SELECTED EXCERPTS FROM REVIEWS OF CITIZEN SCIENTIST
The San Francisco Chronicle
[T]here’s an unexpectedly old-fashioned, personal and literary quality to Citizen Scientist. An ambitious book, it is generous, unhurried and discursive, stretching over centuries…. Especially valuable are Hannibal’s explanations of new ideas. If you have heard of “trophic cascade” but are vague on its exact meaning and its great importance; if you know that E.O. Wilson studied ants but are less certain of his larger ideas and their significance…[the book]is an excellent guide ….Well-crafted, moving and intelligent, Citizen Scientist is essential reading for anyone interested in the natural world. It can be enjoyed simply as a timely and readable book, but it is also clearly a recruiting manual for a new kind of exploration.
Science News
While Hannibal is contemplating extinction and habitat destruction, her father is dying from cancer. Her field expeditions become a lens through which she processes her dad’s death. The parallels make Citizen Scientist part memoir, part science tale and part history book. Hannibal has a conversational writing style that moves quickly from topic to topic, punctuated with humorous and thoughtful asides. Although centered in California, the book has a global message: Humans have much in common with the species we’re trying to save. Grizzlies and wolves, for instance, “leave their natal home, light out for a huge territory, find a mate, and establish a new base of operations,” Hannibal writes. The human heroes in our storybooks aren’t so different.
Library Journal
“Nature is darn dense and layered,” quips Hannibal (The Spine of the Continent) as she does her bit as citizen scientist, in this instance tallying plant life on San Francisco Bay area’s Mount Tam…. her book is richly overlaid with memoir, discussion of current issues in conservation biology, numerous in-the-field reports of crowdsourced ecological projects, and a dash of Joseph Campbell’s hero myth adapted to scientific endeavor. Hannibal reminds readers of citizen science’s giants—Thomas Jefferson, Meriwether Lewis and William Clark, Charles Darwin, Alfred Russel Wallace, John Muir, Aldo Leopold—and also a few of its lesser-known luminaries, most notably botanist Alice Eastwood and marine biologist Ed Ricketts.
Science Magazine
From the “armchair” naturalist Charles Darwin to the California couple who spotted sea otters returning to Big Sur in 1938, Citizen Scientist frames the participation of both professionals and casual observers as an essential part of ecological science history…“Extreme citizen science” initiatives seek to connect western science and indigenous cultures to create new kinds of knowledge.

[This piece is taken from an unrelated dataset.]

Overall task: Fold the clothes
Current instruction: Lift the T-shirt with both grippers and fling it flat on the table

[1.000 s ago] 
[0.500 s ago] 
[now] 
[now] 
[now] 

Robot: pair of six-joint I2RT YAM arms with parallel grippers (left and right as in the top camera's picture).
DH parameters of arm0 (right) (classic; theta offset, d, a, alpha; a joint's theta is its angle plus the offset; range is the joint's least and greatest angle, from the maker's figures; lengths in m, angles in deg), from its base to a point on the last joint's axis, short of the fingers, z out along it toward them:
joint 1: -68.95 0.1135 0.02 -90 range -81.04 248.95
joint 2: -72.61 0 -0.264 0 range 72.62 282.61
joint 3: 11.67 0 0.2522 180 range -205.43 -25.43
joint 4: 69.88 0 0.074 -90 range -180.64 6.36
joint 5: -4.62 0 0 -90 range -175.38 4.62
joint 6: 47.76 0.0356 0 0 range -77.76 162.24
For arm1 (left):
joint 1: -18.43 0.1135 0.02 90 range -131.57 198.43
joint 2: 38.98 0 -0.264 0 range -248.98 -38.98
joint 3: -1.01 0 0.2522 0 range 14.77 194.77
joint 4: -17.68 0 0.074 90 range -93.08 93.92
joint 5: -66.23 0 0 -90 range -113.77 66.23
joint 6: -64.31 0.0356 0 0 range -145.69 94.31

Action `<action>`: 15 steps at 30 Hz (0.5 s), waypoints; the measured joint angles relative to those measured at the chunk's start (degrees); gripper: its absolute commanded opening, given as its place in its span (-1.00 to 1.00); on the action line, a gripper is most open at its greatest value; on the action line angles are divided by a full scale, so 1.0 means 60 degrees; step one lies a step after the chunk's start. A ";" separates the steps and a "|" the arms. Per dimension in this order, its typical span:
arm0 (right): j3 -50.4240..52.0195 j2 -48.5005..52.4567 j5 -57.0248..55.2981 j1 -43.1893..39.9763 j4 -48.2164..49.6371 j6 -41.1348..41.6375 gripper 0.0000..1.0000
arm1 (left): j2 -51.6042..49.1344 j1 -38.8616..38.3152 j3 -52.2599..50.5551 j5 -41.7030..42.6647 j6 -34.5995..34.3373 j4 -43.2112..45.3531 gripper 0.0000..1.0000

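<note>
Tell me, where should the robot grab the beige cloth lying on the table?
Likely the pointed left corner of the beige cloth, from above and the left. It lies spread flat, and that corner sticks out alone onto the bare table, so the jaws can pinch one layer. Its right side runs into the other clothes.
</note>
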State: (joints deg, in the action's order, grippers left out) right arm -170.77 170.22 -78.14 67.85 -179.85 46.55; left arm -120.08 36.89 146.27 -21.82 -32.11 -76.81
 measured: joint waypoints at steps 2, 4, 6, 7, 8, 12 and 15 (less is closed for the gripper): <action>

Hannibal describes one such project, in which archaeologists have partnered with the Amah Mutsun tribe of the San Juan Valley to restore cultural and ecological connections that have been lost over time. Wonder and excitement…dance from every page of Citizen Scientist.
Foreword Reviews
If climate change has you down and you’re traumatized by the thought of another critical species being lost to extinction, here’s something to think about: all your heartfelt empathy doesn’t do diddly-squat to help the planet. What’s needed is a critical mass of get-off-your-asstivism, as outlined by Mary Ellen Hannibal in Citizen Scientist. Hannibal advocates for participatory research, the longstanding tradition of amateur naturalists engaging in whale watching, bee counting, tide-pool monitoring, and other forms of nature observation. The data collected can then be shared on iNaturalist, Google Earth Outreach, Google Maps, and similar technologies which “allow us to observe with consequence.” Part personal adventure story and natural history, Hannibal proves herself to be an inspiring writer.
Nature Magazine
In this inside story on citizen science and biodiversity loss, Mary Ellen Hannibal meshes interviews with front-line scientists such as James Estes with her own stints monitoring California wildlife. Inspired by the likes of marine biologist Ed Ricketts, she records starfish die-offs, meets the geeks who track deforestation, and plans a web-based supercommunity of citizen scientists to counter what many are calling the sixth great extinction. A cogent call to action.